Тот опять на колени, в слезы, покойницей-женой заклинает, в итоге Иван Дмитриевич сдался и походатайствовал за него перед Галаховым. И что же? После первой экзекуции преступника свезли прямиком на кладбище, а палача — в сумасшедший дом. Там он, горемычный, через год и помер, но пока был жив, Иван Дмитриевич его иногда навещал, причем всякий раз привозил с собой детский игрушечный кнутик, и во время совместной прогулки по больничному саду громко объявлял приговор какому-нибудь тополю или березе. «Берегись, ожгу!» — как заправский кнутобойца, ужасным голосом кричал сумасшедший, вразвалочку подступая к дереву, и начинал стегать по нему кнутиком до тех пор, пока не валился без чувств. Зато потом долгое время бывал тих и покладист.

— Я чувствовал свою вину перед этим несчастным и по мере сил пытался искупить ее, облегчить его страдания, — подытожил Иван Дмитриевич.

Затем он вернулся к преступлению в Миллионной, сказав:

— Здесь моя ошибка грозила бедствиями иного масштаба. Позднее наш бывший посол при дворе императора Франца-Иосифа рассказывал мне, что когда вагон с гробом фон Аренсберга прибыл в Вену, на вокзале была устроена шумная манифестация. Тон задавали сослуживцы князя, ветераны Итальянской кампании. Они на руках пронесли гроб по улицам австрийской столицы. Оркестр играл «Марш Радецкого», толпа разбила стекло в подъезде российского посольства, но полиция никого не арестовала. В армейских кругах упорно циркулировали слухи, будто князь пал от руки убийцы, тайно подосланного жандармами.

ГЛАВА 6

СЛЕД УКУСА НАЙДЕН

1

Возле трактира Иван Дмитриевич опять взял извозчика и по дороге в Миллионную, где рассчитывал встретить Стрекалову, ненадолго заехал домой, чтобы успокоить жену. Около восьми часов вечера она всегда начинала тревожиться, если к этому времени его еще не было дома. В таких случаях следовало предупреждать ее заранее.

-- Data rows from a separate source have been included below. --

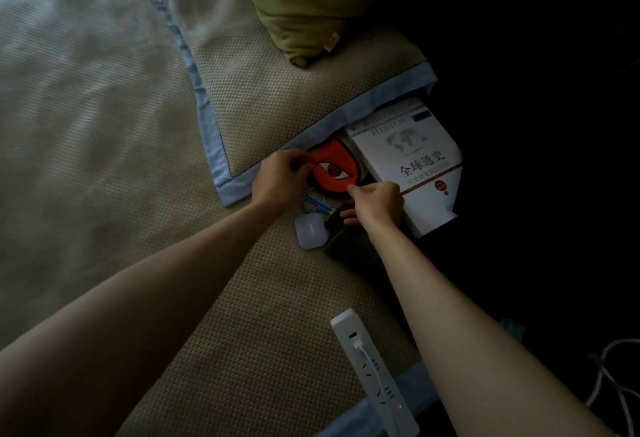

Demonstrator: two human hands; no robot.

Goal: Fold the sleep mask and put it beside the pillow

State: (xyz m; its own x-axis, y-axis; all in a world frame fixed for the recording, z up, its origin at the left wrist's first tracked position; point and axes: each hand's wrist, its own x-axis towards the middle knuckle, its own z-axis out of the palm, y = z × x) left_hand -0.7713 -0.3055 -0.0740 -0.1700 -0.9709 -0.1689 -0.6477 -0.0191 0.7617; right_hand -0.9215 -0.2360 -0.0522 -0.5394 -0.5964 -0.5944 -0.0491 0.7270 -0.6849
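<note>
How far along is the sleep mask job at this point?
Done: the sleep mask looks folded in half, one eye showing. In hand: the left hand and right hand both pinch its edges, between the pillow and the book. Left: releasing it there.

Your view takes in a white book [408, 159] with a world map on its cover at the mat's right edge. A pale lavender case [311, 230] lies beside small blue-handled scissors [317, 204]. A white power strip [375, 374] with one cable plugged in sits on the woven mat [104, 159]. White cords [613, 374] trail at far right.
</note>
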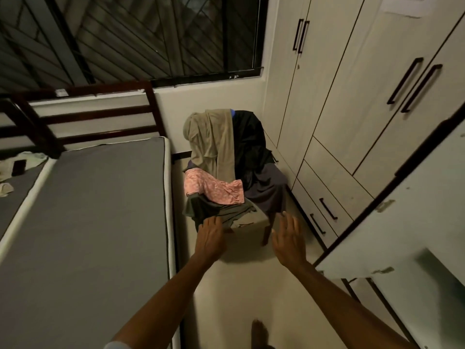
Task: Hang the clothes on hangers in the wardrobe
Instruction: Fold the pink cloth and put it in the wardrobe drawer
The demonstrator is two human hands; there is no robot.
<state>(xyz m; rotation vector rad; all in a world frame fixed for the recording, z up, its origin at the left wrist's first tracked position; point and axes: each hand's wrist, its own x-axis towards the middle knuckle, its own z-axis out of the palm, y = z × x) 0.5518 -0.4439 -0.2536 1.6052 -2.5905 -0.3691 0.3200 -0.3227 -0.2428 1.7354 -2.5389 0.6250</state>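
At frame centre, the left hand (210, 235) is touching the dark green crumpled garment (214, 210), apparently to lift it; the right hand (289, 239) is hovering, fingers spread.

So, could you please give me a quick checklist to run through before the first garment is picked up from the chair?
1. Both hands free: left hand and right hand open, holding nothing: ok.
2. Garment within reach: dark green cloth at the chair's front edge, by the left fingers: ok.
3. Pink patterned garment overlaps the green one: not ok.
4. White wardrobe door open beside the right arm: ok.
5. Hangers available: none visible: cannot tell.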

— Боже мой, Ваня, как я по тебе соскучилась! — порывисто прижимаясь к нему прямо в прихожей, сказала жена. — А ты по мне соскучился?

— Соскучился, соскучился.

— Тогда поцелуй меня.

Расслабившись и забыв про осторожность, Иван Дмитриевич поцеловал ее в губы. Она тут же отпрянула:

— Ты пил?

— Честное слово, всего одну рюмку!

— Только, пожалуйста, сделай одолжение, не уверяй меня, что ты не сопьешься, что тебя не выгонят за пьянство со службы и ты не умрешь под забором. Я отлично знаю, что тебе это не грозит, но сейчас весна, весной обостряются все хронические болезни. Именно сейчас ты должен быть особенно внимателен к своему желудку. Неужели трудно выдержать диету хотя бы до конца мая?

Покорно слушая, Иван Дмитриевич сообразил, что соленые грибы — продукт для него запрещенный, безопаснее будет скляночку из кармана не выкладывать. Крику не оберешься.

— Зачем, спрашивается, — скорбным голосом продолжала жена, — я, как дура, стараюсь, готовлю тебе все диетическое, завариваю зверобой, шиповник?

— Одна, — показал ей Иван Дмитриевич поднятый вверх палец. — Одна рюмка.

— Достаточно для того, чтобы все мои труды пошли псу под хвост.

Вот уж чего ей говорить не стоило! После этой фразы, которая повторялась почти ежедневно, Иван Дмитриевич начинал чувствовать себя свободным от моральных обязательств.